Auffällig viele Leerstände gibt es am Fahltskamp zwischen Lindenplatz und Bahnhofstraße. "An den Enden von Fußgängerzonen oder Einkaufszentren braucht man möglichst einen Magneten, sonst dünnt es dort stark aus", sagt Fachmann Krappa. Einen solchen Magnetanbieter kann voraussichtlich demnächst Immobilienverwalter Jan Christoph Kersig aus Kiel den Pinnebergern präsentieren. Kersig sagte am Montag im Gespräch mit dem Abendblatt, er sei in konkreten Verhandlungen mit einem namhaften Mieter, der die Fläche des Supermarktes am Fahltskamp übernehmen könnte, wenn Edeka-Meyer dort wie angekündigt im Frühling 2014 auszieht. Um wen es sich konkret handelt, wollte Kersig noch nicht verraten. Er glaubt aber an eine Initialzündung im Bereich Fahltskamp: "So wie die Konkretisierung der Pläne von Jörg Meyer ein Startschuss für andere war, werden wir Entwicklungen am Fahltskamp auslösen. Das folgt einer inneren Logik." Die Pläne, das frühere Karstadt-Kaufhaus am Lindenplatz umzubauen, sind indes laut Kersig vom Tisch. "Mir ist um Pinneberg nicht bange", sagt der Kieler, "es gibt hier eine eingeführte Fußgängerzone und eine gewachsene Struktur."

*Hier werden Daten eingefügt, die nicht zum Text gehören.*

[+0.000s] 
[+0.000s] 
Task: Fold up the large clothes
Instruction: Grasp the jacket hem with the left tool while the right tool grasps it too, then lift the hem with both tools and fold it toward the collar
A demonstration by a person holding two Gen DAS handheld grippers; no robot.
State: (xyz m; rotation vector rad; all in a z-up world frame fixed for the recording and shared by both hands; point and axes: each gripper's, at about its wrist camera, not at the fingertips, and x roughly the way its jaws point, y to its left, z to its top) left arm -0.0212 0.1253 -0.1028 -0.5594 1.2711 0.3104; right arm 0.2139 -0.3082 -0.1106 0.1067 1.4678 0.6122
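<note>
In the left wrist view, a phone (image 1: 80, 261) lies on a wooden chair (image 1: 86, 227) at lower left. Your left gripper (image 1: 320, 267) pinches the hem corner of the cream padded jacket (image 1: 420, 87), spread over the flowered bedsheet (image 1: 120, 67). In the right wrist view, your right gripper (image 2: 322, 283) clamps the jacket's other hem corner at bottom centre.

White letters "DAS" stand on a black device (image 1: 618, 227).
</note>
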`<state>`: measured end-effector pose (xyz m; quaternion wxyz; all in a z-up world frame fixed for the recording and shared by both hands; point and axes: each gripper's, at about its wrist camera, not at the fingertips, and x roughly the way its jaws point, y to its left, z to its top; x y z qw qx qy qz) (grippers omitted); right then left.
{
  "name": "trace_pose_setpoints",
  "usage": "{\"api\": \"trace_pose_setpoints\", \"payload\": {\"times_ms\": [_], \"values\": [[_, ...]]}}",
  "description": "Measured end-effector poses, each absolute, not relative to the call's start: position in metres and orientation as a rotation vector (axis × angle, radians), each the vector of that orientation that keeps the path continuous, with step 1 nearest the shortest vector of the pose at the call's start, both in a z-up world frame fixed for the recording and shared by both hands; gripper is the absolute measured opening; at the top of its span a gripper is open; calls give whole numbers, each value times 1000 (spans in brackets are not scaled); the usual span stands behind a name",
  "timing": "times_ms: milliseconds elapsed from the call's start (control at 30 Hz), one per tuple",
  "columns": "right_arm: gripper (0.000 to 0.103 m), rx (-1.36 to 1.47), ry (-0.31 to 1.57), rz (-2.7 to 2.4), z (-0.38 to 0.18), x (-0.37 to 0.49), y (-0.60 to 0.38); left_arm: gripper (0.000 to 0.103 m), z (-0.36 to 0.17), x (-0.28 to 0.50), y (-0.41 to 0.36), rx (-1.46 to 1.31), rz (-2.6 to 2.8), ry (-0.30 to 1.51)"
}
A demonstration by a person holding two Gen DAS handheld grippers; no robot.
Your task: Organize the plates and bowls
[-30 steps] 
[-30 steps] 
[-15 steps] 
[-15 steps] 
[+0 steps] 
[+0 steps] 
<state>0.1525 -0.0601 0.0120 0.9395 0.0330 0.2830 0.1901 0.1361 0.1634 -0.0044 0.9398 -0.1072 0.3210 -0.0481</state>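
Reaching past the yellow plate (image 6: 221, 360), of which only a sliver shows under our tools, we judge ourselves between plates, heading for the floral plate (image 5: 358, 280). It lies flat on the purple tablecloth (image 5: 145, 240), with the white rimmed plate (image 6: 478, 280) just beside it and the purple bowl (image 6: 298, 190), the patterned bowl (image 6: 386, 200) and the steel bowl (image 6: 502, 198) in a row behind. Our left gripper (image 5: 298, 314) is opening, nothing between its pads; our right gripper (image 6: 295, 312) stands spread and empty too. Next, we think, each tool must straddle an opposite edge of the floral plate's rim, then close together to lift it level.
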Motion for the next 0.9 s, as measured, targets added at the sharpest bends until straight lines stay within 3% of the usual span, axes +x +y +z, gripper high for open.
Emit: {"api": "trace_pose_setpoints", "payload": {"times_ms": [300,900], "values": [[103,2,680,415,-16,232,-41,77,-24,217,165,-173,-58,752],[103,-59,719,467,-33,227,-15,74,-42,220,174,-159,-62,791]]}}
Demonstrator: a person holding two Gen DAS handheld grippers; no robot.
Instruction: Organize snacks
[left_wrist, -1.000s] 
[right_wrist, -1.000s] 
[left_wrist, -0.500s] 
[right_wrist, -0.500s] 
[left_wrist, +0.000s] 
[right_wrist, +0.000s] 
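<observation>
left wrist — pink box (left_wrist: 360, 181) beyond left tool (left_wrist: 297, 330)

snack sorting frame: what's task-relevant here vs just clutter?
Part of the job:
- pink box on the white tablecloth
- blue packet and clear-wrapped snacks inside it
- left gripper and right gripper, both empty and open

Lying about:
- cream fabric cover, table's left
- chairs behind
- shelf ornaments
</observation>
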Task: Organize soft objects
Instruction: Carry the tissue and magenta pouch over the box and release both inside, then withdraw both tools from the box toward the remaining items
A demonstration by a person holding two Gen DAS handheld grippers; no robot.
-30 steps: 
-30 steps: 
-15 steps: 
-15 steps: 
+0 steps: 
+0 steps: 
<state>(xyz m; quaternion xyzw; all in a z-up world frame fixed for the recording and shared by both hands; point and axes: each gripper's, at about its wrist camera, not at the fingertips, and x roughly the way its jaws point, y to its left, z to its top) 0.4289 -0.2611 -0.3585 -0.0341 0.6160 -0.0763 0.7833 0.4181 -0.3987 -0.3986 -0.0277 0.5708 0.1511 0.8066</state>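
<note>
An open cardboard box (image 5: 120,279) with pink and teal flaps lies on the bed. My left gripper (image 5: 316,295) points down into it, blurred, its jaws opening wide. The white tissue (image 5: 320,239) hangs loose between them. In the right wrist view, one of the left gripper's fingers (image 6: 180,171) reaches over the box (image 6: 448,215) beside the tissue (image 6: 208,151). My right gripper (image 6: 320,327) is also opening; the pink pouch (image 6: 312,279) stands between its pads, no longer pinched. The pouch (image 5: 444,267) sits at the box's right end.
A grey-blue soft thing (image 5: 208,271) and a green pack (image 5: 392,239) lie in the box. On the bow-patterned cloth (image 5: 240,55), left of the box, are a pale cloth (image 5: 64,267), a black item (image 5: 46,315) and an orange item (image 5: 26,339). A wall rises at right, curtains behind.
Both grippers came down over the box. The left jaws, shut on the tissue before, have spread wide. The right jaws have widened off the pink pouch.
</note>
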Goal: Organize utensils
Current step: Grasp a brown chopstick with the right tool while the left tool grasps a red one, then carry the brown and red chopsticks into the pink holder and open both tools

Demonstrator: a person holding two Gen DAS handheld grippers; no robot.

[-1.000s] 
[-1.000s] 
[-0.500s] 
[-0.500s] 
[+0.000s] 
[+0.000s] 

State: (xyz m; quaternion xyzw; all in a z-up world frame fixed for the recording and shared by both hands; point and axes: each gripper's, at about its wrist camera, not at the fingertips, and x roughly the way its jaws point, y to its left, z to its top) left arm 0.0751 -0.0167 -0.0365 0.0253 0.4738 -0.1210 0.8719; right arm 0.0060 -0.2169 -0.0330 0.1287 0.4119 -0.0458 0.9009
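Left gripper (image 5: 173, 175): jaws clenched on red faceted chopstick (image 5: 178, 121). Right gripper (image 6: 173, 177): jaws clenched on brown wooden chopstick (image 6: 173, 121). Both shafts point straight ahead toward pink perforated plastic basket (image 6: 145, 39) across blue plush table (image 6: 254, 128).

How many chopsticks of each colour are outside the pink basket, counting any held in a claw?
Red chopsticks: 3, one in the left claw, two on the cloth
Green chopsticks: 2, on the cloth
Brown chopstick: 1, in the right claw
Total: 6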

Ebenfalls von Amts wegen mit dem Thema Leerstände beschäftigt sich inzwischen City-Manager Dirk Matthiessen, der seit August 2012 im Amt ist. "Die Lage ist ernst, es besteht konkreter Handlungsbedarf", sagt Matthiessen. "Die Leerstände sind ein atmosphärisches Problem." Um die Atmosphäre zu verbessern, hatten Matthiessen und Mitstreiter vor kurzem erstmals leere Verkaufsflächen buchstäblich bespielen lassen: Jazz-Musiker gaben aus einem freien Geschäft heraus ein Konzert. Beim Publikum kam das gut an. An anderer Stelle sollen Bilder von Künstlern leere Geschäfte zieren. Dem Citymanager schwebt eine sogenannte Leerstands-Taskforce vor. An dieser Eingreiftruppe sollten sich auch jene Kaufleute beteiligen, deren Geschäfte gut laufen. "Eine Belebung ist im Interesse aller", so Matthiessen. Zusammen mit der Stadtverwaltung wolle das Stadtmarketing zudem eine Art Einzelhandels-Atlas für Pinneberg entwickeln. Der Nutzer soll im Internet einen Überblick über bestehende Geschäfte, Mietpreise, Parkmöglichkeiten und über verfügbare Läden bekommen.

Bürgervorsteherin Natalina Boenigk sieht die Vermieter in der City - und außerdem alle Pinneberger gefragt. "Die Immobilienbesitzer müssen sich mehr Gedanken machen, ob es hilfreich ist, wenn wir den siebten Bäcker oder noch mehr Friseurläden bekommen", sagt die Erste Bürgerin. "Aber wir alle müssen uns als Kunden an die eigene Nase fassen. Wer Branchenvielfalt will, muss eben auch seinen eigenen Bedarf vor Ort decken."